TCPAWorld previously reported on a partial Petition for Reconsideration (Petition) filed in connection with the Federal Communications Commission’s (FCC) December 30, 2020 Report and Order (R&O), which addressed certain consent-related exemptions under the Telephone Consumer Protection Act (TCPA) (https://tcpaworld.com/2021/04/05/another-formal-petition-to-correct-exemptions-consent-requirement/).

Representatives of the Petitioners met with FCC Staff recently to discuss the Petition and, what the Petitioners Notice of Ex Parte Presentation filed in CG Docket No. 02-278 (Ex Parte) referred to as the R&O’s “new and counterproductive restrictions on informational prerecorded calls to landlines that have been exempt from the [TCPA’s] prior express consent requirements for approximately thirty years.” https://ecfsapi.fcc.gov/file/10629283283098/Recon%20Petition%20-%20CGB%20Ex%20Parte%20Notice%20(06-28-2021).pdf

The Ex Parte further noted that this “longstanding prerecorded calls exemption is exceptionally important for consumers because it allows them to receive time-sensitive notifications affecting their health and safety.

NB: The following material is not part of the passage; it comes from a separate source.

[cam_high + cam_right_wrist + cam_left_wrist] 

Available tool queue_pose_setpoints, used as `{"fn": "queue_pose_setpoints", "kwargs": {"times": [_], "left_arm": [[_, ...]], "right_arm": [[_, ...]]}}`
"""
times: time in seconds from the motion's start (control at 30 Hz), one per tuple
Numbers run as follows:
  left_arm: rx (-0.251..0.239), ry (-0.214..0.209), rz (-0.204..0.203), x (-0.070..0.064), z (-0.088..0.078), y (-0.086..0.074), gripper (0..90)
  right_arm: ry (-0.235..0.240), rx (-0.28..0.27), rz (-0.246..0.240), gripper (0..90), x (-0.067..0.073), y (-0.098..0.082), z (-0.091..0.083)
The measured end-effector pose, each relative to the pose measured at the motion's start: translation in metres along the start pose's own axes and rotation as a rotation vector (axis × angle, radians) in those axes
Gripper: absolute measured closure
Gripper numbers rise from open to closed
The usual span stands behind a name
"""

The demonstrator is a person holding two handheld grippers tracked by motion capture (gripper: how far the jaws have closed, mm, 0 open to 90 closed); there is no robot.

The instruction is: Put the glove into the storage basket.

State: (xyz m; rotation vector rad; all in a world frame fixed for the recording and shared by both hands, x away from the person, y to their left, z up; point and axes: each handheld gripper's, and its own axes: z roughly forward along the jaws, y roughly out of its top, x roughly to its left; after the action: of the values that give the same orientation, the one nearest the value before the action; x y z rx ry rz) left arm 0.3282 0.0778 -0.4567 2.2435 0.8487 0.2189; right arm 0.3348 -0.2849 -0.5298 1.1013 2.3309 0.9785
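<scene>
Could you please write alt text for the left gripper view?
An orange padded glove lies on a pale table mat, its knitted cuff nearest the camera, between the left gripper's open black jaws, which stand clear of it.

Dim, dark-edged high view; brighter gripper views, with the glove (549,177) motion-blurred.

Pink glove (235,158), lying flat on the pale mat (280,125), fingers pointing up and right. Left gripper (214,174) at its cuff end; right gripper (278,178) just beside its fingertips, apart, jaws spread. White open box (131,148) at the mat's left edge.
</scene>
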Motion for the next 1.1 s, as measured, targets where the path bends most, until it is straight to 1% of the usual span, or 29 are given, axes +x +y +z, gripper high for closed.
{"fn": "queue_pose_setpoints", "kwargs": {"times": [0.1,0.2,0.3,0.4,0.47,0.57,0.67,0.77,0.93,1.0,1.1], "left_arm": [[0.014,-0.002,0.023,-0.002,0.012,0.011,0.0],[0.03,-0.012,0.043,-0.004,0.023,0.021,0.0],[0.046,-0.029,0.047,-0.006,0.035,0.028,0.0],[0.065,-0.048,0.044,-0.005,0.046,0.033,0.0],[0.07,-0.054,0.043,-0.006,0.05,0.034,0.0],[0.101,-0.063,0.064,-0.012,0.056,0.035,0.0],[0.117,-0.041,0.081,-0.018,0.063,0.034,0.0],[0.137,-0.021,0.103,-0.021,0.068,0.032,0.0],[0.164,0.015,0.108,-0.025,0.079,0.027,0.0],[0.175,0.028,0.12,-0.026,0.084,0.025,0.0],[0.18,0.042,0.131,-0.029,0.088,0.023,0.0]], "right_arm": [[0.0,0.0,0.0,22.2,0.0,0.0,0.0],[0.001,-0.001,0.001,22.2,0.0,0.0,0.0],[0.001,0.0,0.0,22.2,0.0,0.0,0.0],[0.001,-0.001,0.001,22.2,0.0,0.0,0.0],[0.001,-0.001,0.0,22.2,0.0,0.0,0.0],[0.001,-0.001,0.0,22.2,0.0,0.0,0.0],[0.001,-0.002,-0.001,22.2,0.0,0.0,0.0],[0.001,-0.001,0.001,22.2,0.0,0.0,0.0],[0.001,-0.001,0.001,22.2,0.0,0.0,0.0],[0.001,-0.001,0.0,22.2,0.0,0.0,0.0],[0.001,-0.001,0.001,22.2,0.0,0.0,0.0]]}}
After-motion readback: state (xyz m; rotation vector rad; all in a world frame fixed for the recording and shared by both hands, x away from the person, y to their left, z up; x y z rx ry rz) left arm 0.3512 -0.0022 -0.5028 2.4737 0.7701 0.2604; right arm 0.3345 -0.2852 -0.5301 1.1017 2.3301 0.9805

It is especially critical for the most vulnerable communities, like the elderly or those in rural areas, that rely exclusively on landlines. And because the exemption only relates to informational calls, it does not implicate the consumer and privacy harms that are thought to be associated with telemarketing practices because callers have no incentive to place any more informational calls than necessary.”

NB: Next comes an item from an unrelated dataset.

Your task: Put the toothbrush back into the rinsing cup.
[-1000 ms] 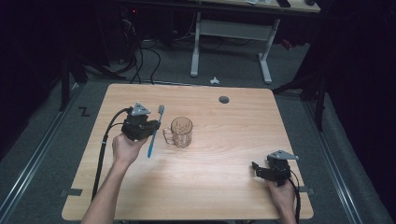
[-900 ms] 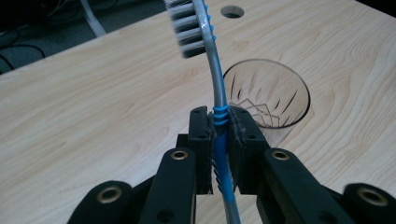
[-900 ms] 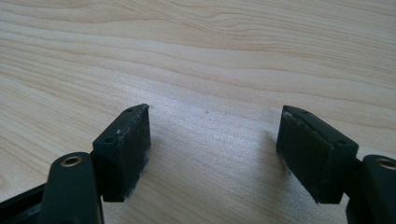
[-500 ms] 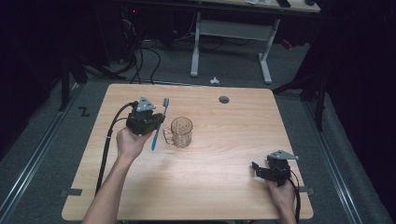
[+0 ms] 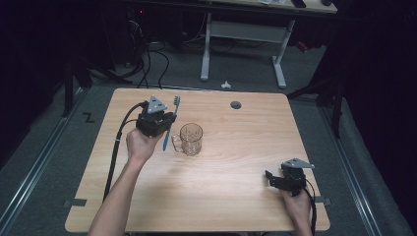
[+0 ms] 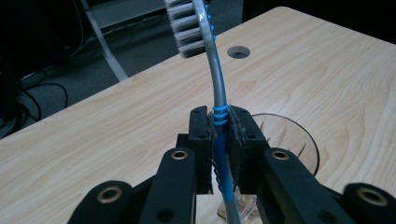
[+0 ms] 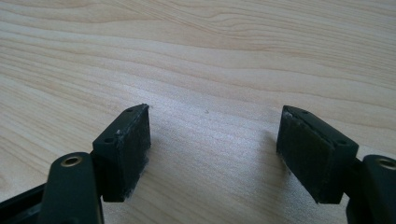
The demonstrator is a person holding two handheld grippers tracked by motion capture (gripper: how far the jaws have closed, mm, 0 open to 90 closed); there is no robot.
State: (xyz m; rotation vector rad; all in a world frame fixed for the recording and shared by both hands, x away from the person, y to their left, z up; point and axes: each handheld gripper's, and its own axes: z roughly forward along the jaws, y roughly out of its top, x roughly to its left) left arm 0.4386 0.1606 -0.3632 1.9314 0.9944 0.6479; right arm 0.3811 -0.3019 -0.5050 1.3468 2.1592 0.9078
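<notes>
A blue and grey toothbrush [image 5: 170, 125] is clamped by its handle in my left gripper [image 5: 163, 126], bristle head up and away. In the left gripper view the toothbrush [image 6: 218, 107] rises between the two pads, its white bristles at the top, and the rim of the glass mug [image 6: 289, 140] lies just below and to the right. The clear glass mug [image 5: 190, 139] stands upright on the wooden table [image 5: 226, 196], right beside the left gripper. My right gripper [image 5: 271, 178] rests near the table's front right corner; its jaws stand wide apart over bare wood [image 7: 212, 144].
A round cable hole [image 5: 236, 104] sits in the table near its far edge. A black cable [image 5: 116, 152] trails from the left gripper toward the front left. Beyond the table stand a white desk frame [image 5: 206, 49] and cables on a dark floor.
The left hand has carried the toothbrush to the right and a little away, closer to the mug. The right gripper has stayed where it was.
</notes>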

The Ex Parte reported that discussion focused on the Petition’s following four requests:

  • “To ensure that consumers can continue to receive the important informational calls that they have requested and consented to receive about their electric service, financial accounts, package deliveries, and healthcare, the Commission should promptly correct its codification of 47 C.F.R. § 64.1200(a)(3), which as drafted would inadvertently require “prior express written consent” for certain informational prerecorded calls placed to residential landlines. The Commission should fix this drafting mistake promptly using the language proposed in the Petition.

  • The Commission should revisit the one-size-fits-all limitation of three calls per 30 days per line for exempted informational prerecorded calls to residential landlines. Instead of a per-line restriction, the Commission should adopt limits (e.g., per-account and per-event limits) that better reflect the unique, pro-consumer aspects of financial services, electric services, package delivery, and healthcare communications that must be placed to residential landlines.

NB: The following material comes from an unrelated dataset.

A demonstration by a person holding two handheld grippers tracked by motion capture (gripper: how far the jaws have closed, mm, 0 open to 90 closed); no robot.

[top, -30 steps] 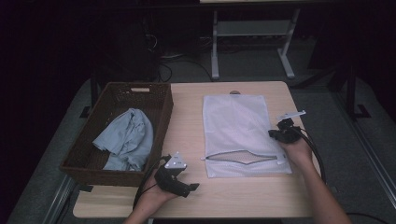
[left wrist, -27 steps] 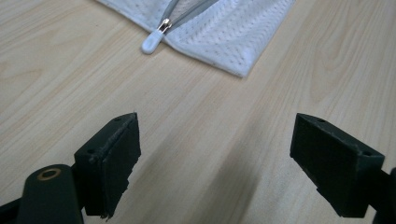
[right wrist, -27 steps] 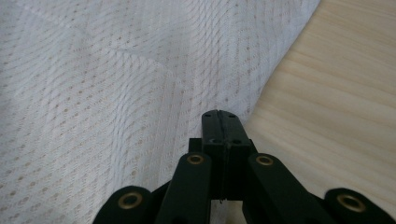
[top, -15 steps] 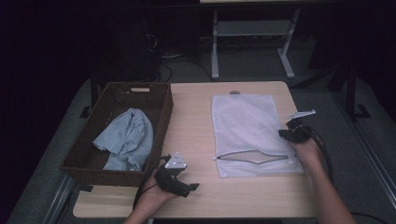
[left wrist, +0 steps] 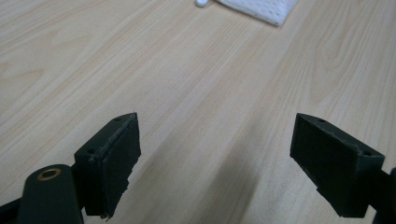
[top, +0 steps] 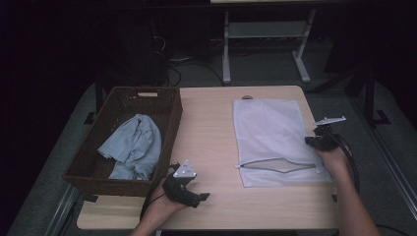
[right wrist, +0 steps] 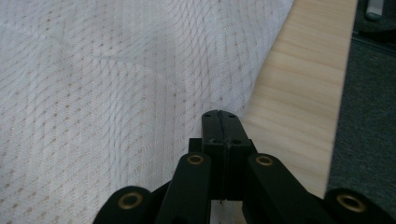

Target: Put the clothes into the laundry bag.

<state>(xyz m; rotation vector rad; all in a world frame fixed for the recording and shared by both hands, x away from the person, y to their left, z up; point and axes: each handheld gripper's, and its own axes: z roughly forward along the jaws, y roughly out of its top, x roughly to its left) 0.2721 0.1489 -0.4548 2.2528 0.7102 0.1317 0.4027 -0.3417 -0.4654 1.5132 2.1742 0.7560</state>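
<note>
Right gripper view, gripper [right wrist: 221, 116] (closed) at mesh bag [right wrist: 116, 93] edge

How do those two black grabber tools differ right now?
The left gripper has its fingers spread wide over bare wood, holding nothing; the right gripper has its fingers pressed together at the edge of the white mesh laundry bag. The left lies near the wicker basket, the right at the table's far side. Both are black and hand-held.

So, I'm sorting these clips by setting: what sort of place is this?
Probably a lab or workshop set up for laundry practice: a wooden table holding a wicker basket and mesh bag, with cables on the dark floor.
</note>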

  • The Commission should continue to recognize the different safety, physical and financial health, and other benefits to consumers of informational calls and reconsider its decision to extend its telemarketing opt-out requirements to certain informational prerecorded calls placed to residential landlines.

  • To ensure that customers with a landline phone can continue to receive the same outage notifications, safety warnings, and other informational notifications that their neighbors with wireless phones will receive, the Commission should confirm that its past guidance regarding ‘prior express consent,’ including for example as it did in the electric power context under the 2016 EEI Declaratory Ruling, applies with equal force to calls placed to residential landlines.”

In closing the Ex Parte urged that “a clarification is needed more than ever from the Commission because the TCPA Exemptions Order limited the landline exemptions as discussed above. No party in the record opposes the Petition’s request, and [the National Consumer Law Center] agrees there was ‘little reason’ to adopt different standards for wireless and landline calls. We appreciate these comments, and it is imperative that the Commission clear up this uncertainty in the marketplace and clarify that landline consumers can continue to receive the same outage notifications and informational calls that wireless consumers are allowed to receive.”

The pleading period on the Petition closed on May 7. Therefore, the matter is procedurally ripe for FCC action.